*** Dataset content Section Begins ***
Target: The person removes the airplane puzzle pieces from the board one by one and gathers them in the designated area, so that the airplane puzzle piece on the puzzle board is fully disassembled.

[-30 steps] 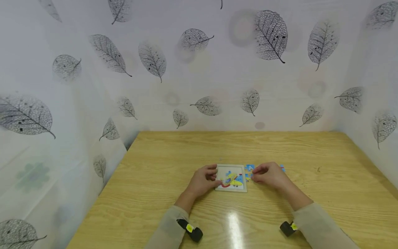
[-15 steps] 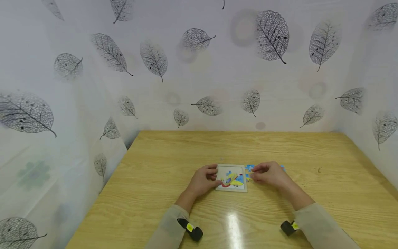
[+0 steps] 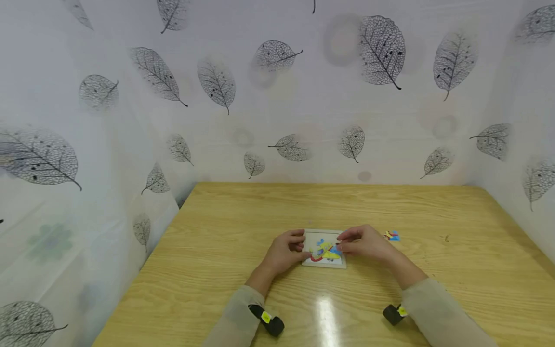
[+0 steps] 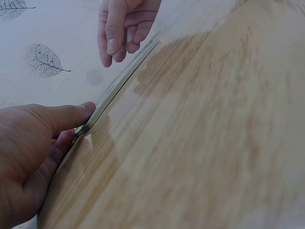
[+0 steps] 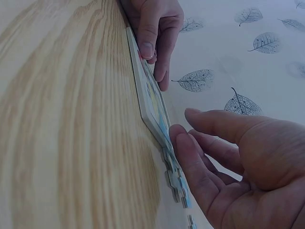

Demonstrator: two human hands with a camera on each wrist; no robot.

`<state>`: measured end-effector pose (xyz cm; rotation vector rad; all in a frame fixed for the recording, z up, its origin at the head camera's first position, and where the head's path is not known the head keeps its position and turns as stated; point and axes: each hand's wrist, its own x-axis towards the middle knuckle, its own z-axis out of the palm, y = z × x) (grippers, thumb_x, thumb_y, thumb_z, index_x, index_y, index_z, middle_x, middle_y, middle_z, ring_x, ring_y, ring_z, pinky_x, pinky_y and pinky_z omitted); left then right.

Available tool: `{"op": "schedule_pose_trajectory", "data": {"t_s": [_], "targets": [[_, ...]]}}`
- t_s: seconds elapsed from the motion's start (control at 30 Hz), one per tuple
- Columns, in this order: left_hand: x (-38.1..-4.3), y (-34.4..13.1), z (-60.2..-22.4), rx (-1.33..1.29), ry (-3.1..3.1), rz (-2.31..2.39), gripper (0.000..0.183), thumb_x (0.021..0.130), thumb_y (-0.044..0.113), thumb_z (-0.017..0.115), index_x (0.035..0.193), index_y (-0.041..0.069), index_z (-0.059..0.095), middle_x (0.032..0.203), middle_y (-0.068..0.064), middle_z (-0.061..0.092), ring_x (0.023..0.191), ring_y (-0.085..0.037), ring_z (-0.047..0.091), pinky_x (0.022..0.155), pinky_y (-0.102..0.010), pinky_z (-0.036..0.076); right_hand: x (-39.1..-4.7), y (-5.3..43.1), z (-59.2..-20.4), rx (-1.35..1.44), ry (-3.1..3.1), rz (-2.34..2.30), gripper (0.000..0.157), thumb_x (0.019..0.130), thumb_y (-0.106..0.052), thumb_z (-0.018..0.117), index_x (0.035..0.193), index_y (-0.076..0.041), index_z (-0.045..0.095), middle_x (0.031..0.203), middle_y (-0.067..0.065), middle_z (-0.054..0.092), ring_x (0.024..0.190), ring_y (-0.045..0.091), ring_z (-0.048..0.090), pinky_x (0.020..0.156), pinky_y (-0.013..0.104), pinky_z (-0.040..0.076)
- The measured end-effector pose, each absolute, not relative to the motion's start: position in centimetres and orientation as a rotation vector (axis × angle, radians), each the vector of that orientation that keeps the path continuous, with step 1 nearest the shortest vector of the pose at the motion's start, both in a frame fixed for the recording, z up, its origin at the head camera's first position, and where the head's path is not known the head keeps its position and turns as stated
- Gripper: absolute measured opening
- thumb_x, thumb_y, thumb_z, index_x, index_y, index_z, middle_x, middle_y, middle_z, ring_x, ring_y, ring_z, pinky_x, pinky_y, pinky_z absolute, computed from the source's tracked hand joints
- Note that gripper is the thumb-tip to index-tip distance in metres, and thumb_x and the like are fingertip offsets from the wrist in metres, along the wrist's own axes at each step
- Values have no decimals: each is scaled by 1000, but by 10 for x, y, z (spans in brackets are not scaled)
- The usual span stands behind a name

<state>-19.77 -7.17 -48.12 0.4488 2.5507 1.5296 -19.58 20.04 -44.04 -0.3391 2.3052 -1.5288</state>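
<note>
A square wooden jigsaw tray with a light rim lies on the table, holding part of a yellow airplane picture. My left hand grips its left edge, with the thumb on the rim and the fingers at the side. My right hand is over the right edge of the tray, its fingertips bent close together. Whether a puzzle piece is between them is hidden. Blue puzzle pieces lie just beside the tray in the right wrist view; from the head my right hand covers them.
More puzzle pieces, red, yellow and blue, lie on the wooden table beyond my right hand. A white sheet printed with leaves surrounds the table at the back and sides. A bright reflection lies toward the front.
My right hand has moved left from beside the tray to over its right edge, uncovering more of the far pieces. My left hand keeps its hold on the tray.
</note>
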Motion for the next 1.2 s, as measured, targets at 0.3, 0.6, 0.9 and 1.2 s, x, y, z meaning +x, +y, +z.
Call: {"op": "schedule_pose_trajectory", "data": {"t_s": [0.3, 0.6, 0.9, 1.2], "targets": [[-197, -70, -479, 463, 2549, 1531, 52, 83, 18, 83, 129, 1, 66, 143, -4, 58, 97, -8, 61, 84, -19, 53, -201, 182, -440, -385, 2234, -1527, 38, 93, -10, 70, 121, 13, 62, 104, 17, 67, 88, 15, 70, 78, 29, 60], [-199, -69, -480, 484, 2542, 1556, 53, 82, 16, 83, 129, 1, 66, 139, -7, 60, 96, -11, 62, 81, -18, 53, -206, 167, -442, -422, 2284, -1469, 35, 96, -14, 65, 120, 11, 64, 97, 15, 71, 80, 17, 69, 71, 31, 60], [-199, -72, -478, 485, 2563, 1524, 52, 82, 17, 83, 130, 2, 66, 140, -5, 60, 94, -7, 61, 81, -18, 53, -210, 159, -449, -416, 2383, -1382, 34, 97, -15, 64, 123, 8, 64, 85, 8, 70, 69, 13, 64, 62, 26, 54], [-198, -73, -476, 490, 2546, 1551, 52, 82, 15, 83, 129, -1, 65, 140, -8, 60, 95, -11, 62, 80, -18, 53, -207, 153, -449, -418, 2428, -1353, 26, 97, -11, 63, 118, 4, 67, 79, 7, 67, 65, 14, 62, 57, 27, 52]]}}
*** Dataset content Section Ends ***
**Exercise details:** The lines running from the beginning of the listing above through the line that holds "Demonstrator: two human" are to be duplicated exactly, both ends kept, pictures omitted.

**Result:**
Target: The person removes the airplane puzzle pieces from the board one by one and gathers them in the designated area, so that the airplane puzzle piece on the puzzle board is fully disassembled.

[-30 steps] 
[-15 steps] 
[+0 steps] 
[+0 steps] 
[+0 steps] 

Demonstrator: two human hands with a camera on each wrist; no robot.

The answer has been supplied in full.